However, the addition of this dream-like kingdom neither helped nor hindered the natural world. It knew the peace of the babbling brook and fertile soil and would get by very well, just as it had since the dawn of Ooo, without interruption from strangers.

Yet on this particular afternoon, the land of Ooo got both.

A small family of daisy's sat over-looking a mellow pond when suddenly several ripples began to dance on the surface of the water.

"Daddy!" said one of the smaller flowers, swiveling its petals and looking over to the direction of the pool.

"Daddy look, something's making the water go all splashy!"

The father daisy merely laughed heartily, and looked fondly at his offspring with simplistic black eyes.

"Ha! Now how would you know that Rodger, we're blind!"

But the pleasant conversation of the flowers was soon cut short.

The rumbling soon increased to a peak, whereby there was a bright flash of light, instantaneously replaced by a man. At least it was a creature that resembled a man.

A set of shimmering full plate armor flashed from beneath a grey leather trench coat, yet the brow above it was complete with at least as many creases as the garment. Slowly the humanoid turned its head toward the chatter of intelligent plant life, revealing an ashen grey face complete with many scars and bandages.

Although this sight was lost on the daisy family, he stood out as a warrior of much power.

"Who…who's there", asked the father flower hesitantly.

The man in grey's tattered ear twitched, zeroing in on the plants fifteen feet away.

In the next moment he was crouching over the daisies, yet to an observer, no time had passed at all. The breeze created by his incredible speed caused their petals to flutter haphazardly as the man adjusted his moth eaten New York Yankee's baseball cap, a relic from a by-gone era.

"You…" Came a voice as gnarled as bark, yet as calm as a sea breeze.

"You will direct me to the greatest hero's of the material plane. I am in a great hurry to stop a clear and present danger, and shall require their assistance."

The daisy family, more relieved now that they were talking to a do-gooder of sorts, smiled up at the stranger and offered what little advice they could give.

"Ooohhh, well that would be Finn the human and Jake the Dog. They're pretty cool guys. They've saved us lotsa times before. In fact, they live rather near here."

The stranger delivered a curt nod. It was time for introductions.

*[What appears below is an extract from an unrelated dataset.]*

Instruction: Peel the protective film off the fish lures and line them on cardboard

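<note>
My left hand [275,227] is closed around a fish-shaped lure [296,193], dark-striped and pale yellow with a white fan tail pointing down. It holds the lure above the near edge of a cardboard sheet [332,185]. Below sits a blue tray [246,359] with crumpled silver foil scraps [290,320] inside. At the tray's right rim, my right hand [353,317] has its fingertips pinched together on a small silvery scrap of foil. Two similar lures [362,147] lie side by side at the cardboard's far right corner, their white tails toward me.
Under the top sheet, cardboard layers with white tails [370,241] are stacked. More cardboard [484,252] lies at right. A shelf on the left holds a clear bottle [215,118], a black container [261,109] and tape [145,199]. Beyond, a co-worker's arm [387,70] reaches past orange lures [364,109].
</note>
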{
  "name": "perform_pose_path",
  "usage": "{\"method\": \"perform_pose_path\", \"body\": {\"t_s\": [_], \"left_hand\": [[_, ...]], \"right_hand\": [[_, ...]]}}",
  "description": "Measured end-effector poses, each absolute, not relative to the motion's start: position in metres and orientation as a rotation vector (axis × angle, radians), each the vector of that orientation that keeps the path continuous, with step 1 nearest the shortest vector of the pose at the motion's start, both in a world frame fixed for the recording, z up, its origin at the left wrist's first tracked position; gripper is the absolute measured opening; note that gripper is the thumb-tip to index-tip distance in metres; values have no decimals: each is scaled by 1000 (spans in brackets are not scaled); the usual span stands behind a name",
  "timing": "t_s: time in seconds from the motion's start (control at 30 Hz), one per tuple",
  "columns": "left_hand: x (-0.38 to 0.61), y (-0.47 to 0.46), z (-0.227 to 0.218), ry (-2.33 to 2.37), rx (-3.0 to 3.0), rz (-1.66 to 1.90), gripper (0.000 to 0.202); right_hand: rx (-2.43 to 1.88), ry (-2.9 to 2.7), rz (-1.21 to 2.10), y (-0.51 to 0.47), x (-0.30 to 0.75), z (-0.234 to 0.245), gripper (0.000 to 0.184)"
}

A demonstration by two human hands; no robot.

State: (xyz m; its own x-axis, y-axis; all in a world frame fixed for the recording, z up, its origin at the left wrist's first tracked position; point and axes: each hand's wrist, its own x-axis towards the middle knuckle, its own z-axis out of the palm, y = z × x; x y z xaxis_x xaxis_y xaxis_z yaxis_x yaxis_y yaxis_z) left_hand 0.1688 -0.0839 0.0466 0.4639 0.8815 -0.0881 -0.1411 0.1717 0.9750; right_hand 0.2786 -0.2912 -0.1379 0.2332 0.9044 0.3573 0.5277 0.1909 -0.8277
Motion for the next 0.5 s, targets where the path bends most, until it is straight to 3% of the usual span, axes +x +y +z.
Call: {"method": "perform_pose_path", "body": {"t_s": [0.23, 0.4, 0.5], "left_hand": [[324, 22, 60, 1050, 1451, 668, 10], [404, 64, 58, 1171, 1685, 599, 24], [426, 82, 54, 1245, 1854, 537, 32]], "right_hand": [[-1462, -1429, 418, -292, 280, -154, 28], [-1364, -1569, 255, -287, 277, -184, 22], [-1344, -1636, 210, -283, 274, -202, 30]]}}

"I am Solomon of the Aries clan, and hail from the Twin Paradises of Bytopia. Who pray tell are you, flower?"

The father daisy, slightly shaken, answered as best he could.

"Er…I'm Tim, and this my wife Agnus, and our son Rodger, and we hail from…this nice tuft of grass. Oh, say hello everyone."

"Hello..." cooed Angus and Rodger together, never once forgetting their manners.

Solomon simply nodded to show his respect.

"Your knowledge of the local area has proved most valuable, Tim flower of Grass tuft. But alas, I will need your services a while longer."

In the next millisecond, Tim the daisy was pulled up from the soil by the clump of earth that Solomon cupped in his palm. Before Tim could make any protests, Solomon had already presented a clay flowerpot from the folds of his trench coat and tenderly patted Tim down into his new digs.

"TIM!.." Shrieked his wife.

"Honey, your roots aren't entwined with mine anymore! Wh…where ARE you!"

Rodger was starting to cry, prompting a response from the stranger.

"Have no fear. Your father shall return presently. In the meanwhile, I swear by Elysium that not one iota of harm shall befall him whilst he serves as my guide."

Tim, after hearing this job opportunity, took to his new role with an enthusiasm that surprised even him-self. He bristled his white petals and looked up into the worn eyes of the vigil.

"It's alright everyone. I need to help Mr Solomon save the world. Rodger, you're man of the tuft until I get back, okay."

"O...okay…" Rodger sniffled, putting on his brave face.

"Time grows short." Said Solomon frankly. "We must be away…"

"Lets go." answered Tim in a harsh whisper. "I am soooooooo ready."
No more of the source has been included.